▸ THE TASK: Would you please copy the part of the material below that opens with the line containing "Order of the" and closes with the line containing "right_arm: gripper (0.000"? Copy it exactly, and only it.

▸ SUPPLIED DATA:
+ + +

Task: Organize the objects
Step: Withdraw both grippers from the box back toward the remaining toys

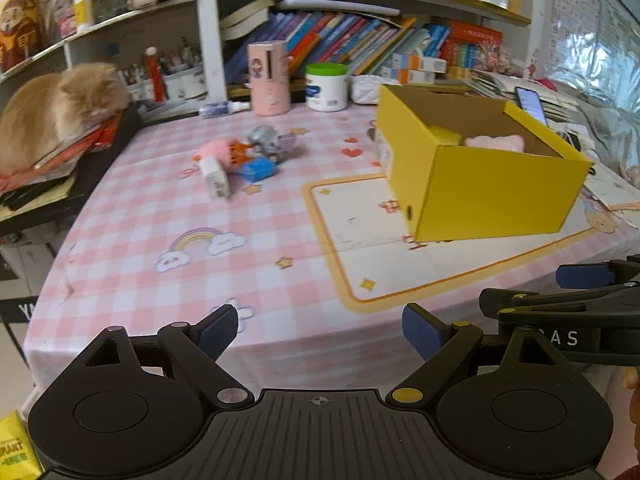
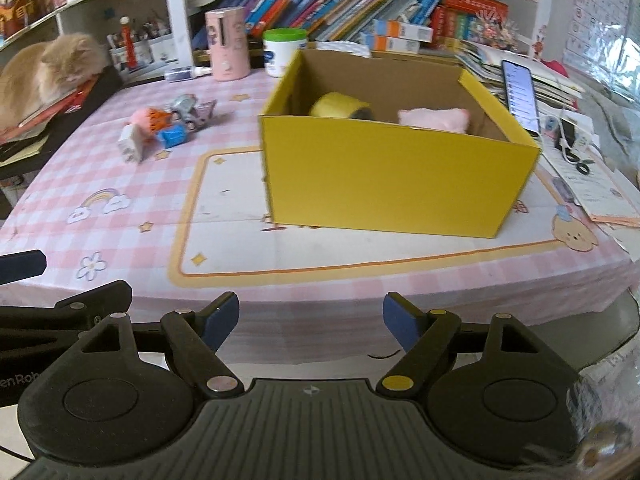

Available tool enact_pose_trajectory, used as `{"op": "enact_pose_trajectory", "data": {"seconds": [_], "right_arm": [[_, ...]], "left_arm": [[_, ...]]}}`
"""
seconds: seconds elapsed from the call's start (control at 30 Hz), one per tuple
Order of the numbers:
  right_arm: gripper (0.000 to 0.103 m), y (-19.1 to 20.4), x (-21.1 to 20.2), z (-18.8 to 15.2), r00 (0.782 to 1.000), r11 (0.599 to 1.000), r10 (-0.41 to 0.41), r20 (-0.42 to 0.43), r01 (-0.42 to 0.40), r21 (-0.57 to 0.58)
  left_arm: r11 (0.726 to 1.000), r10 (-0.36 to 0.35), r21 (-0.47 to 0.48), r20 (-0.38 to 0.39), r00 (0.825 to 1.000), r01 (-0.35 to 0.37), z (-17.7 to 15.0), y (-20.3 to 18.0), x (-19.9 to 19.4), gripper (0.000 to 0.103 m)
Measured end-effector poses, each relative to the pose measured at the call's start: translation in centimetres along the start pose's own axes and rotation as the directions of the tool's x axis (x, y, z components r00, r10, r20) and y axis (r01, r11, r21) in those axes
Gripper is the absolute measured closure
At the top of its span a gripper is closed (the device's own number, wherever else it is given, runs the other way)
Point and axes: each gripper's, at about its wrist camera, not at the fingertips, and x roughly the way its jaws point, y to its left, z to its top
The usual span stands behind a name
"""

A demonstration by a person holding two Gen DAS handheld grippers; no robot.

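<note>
Two things sit in the yellow box (image 2: 396, 176), open-topped with plain brown inside, at 3 o'clock on the desk (image 2: 120, 240): a tape roll (image 2: 340, 106) and a pink plush (image 2: 434, 119). Left view hides most of the roll. Loose toys (image 1: 244, 156) wait at 11 o'clock. Left fingers (image 1: 320, 330) and right fingers (image 2: 310, 320) are both spread wide, holding nothing.

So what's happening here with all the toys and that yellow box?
A person is tidying small things into the yellow box. A roll of tape and a pink plush are already inside. A little pile of toys waits on the table. The left gripper and right gripper are both empty, near the table's edge.
</note>
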Motion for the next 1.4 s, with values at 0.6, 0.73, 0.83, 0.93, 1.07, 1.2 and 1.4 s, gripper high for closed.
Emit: {"op": "enact_pose_trajectory", "data": {"seconds": [0.6, 0.73, 0.83, 0.93, 1.07, 1.2, 1.4], "right_arm": [[0.025, 6.9, -0.2, 0.1, 0.998, 0.992, 0.069, 0.010, -0.068, -0.102], [0.025, 8.5, -0.2, 0.4, 0.996, 0.989, 0.085, 0.018, -0.083, -0.124], [0.025, 9.5, -0.3, 0.6, 0.995, 0.985, 0.099, 0.023, -0.095, -0.144], [0.025, 10.2, -0.2, 0.8, 0.994, 0.981, 0.107, 0.028, -0.101, -0.163], [0.025, 10.6, 0.3, 1.1, 0.993, 0.979, 0.114, 0.021, -0.109, -0.172], [0.025, 10.7, 1.0, 1.5, 0.993, 0.978, 0.121, 0.015, -0.117, -0.174], [0.025, 10.6, 2.7, 3.4, 0.990, 0.975, 0.137, 0.023, -0.131, -0.178]], "left_arm": [[0.993, 0.083, -0.087, 0.016, 0.996, -0.081, -2.0, 6.2, -2.0, 0.011], [0.988, 0.104, -0.114, 0.023, 0.994, -0.101, -2.2, 7.6, -2.4, 0.011], [0.984, 0.120, -0.132, 0.026, 0.992, -0.116, -2.3, 8.4, -2.6, 0.011], [0.982, 0.125, -0.149, 0.023, 0.992, -0.120, -2.3, 8.9, -2.5, 0.011], [0.981, 0.127, -0.152, 0.016, 0.992, -0.123, -2.2, 9.0, -2.1, 0.011], [0.979, 0.137, -0.154, 0.010, 0.991, -0.134, -1.6, 9.2, -1.2, 0.011], [0.977, 0.149, -0.158, 0.027, 0.988, -0.143, 0.3, 9.5, 0.6, 0.011]]}}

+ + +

▸ EXERCISE RESULT:
Order of the numbers:
  right_arm: gripper (0.000 to 0.103 m), y (-19.1 to 20.4), x (-21.1 to 20.2), z (-18.8 to 15.2), r00 (0.782 to 1.000), r11 (0.599 to 1.000), r10 (-0.41 to 0.41), r20 (-0.42 to 0.43), r01 (-0.42 to 0.40), r21 (-0.57 to 0.58)

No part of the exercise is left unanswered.